Here's a short scene of dialogue with 3 accents, plus a couple bookended actions.
Each important pose, the poses that carry the meaning and continuity of the scene needs to be accented. Otherwise every drawing will just float by like levitating soggy cereal. Accents are not all equal and have a hierarchy of importance according to the story, gag or acting. They shouldn't be randomly planned, yet they still have a lot of room for creativity. The accents are usually preceded by an anticipation, which gives each accent more punch.

Accents and anticipations are part of the punctuation of the message. In the best cartoons, punctuation is aided by poetic meter which can add beauty to the presentation of the message.

Start Pose
3) ANTIC 2
- note that this antic is less extreme, because there are less frames to play with.
she has to immediately say "Psy" after "Wow", so I didn't want her to move too far away-just enough to create an accent that matches the dialogue.

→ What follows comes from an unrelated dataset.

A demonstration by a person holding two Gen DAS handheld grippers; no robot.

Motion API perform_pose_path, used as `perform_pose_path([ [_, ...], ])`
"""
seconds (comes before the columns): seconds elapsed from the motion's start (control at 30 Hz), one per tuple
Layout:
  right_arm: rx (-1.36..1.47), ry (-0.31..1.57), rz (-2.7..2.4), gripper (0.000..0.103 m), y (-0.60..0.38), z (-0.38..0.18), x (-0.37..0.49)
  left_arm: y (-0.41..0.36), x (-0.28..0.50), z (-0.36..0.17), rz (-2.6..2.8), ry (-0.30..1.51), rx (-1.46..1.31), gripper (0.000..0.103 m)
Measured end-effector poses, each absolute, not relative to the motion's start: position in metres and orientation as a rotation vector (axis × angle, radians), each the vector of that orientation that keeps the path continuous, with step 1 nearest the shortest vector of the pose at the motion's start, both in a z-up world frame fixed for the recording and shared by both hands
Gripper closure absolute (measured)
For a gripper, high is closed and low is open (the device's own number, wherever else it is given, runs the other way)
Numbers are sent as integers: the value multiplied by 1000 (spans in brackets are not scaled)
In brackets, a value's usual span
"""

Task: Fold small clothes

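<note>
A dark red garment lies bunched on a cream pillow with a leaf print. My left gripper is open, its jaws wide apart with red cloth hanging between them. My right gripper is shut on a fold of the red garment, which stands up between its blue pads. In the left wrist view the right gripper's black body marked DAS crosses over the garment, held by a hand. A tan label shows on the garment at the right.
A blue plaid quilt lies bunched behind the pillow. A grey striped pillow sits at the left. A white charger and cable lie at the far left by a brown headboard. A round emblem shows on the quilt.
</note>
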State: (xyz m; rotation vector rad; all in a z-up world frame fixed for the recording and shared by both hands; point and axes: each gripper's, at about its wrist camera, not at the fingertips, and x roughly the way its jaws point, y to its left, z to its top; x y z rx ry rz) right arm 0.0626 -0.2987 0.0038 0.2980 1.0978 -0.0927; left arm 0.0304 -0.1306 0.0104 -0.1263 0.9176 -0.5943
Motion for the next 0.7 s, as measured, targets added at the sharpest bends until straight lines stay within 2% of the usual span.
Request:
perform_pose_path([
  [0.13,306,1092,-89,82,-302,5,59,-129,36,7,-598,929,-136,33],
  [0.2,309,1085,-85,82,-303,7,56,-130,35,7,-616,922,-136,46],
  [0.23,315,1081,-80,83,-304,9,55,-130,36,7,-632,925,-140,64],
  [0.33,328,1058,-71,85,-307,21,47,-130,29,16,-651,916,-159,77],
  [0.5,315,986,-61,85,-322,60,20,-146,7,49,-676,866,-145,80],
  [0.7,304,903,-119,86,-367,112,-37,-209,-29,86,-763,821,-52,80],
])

5) ANTIC 3 - "SHRINK TAKE" (a Jim Tyer invention)
6) "KO!" Overshoot 3
7) Settle out of big accent
8) one frame of her dropping down
9) Land and cushion
10) Up into calm dialogue pose
Scroll through to see how it works:


I was posing out the scene where she yells "Wow Psycho!" and wanted it to be wild like the scene at the end of Coal Black.

It kept jerking when I shot it, so I showed it to Greg and he said "Man, it's all there, you just gotta smooth it out. Lemme take a whack at it."

He took his whack and shot it and made it come out all shiny and smooth, saving the day.

I sent him another Sody scene lately that had the same sorts of problems and I'm counting on him to work his magic again.

The rest of the Aoki Pizza commercial was animated at Rough Draft from my layout poses.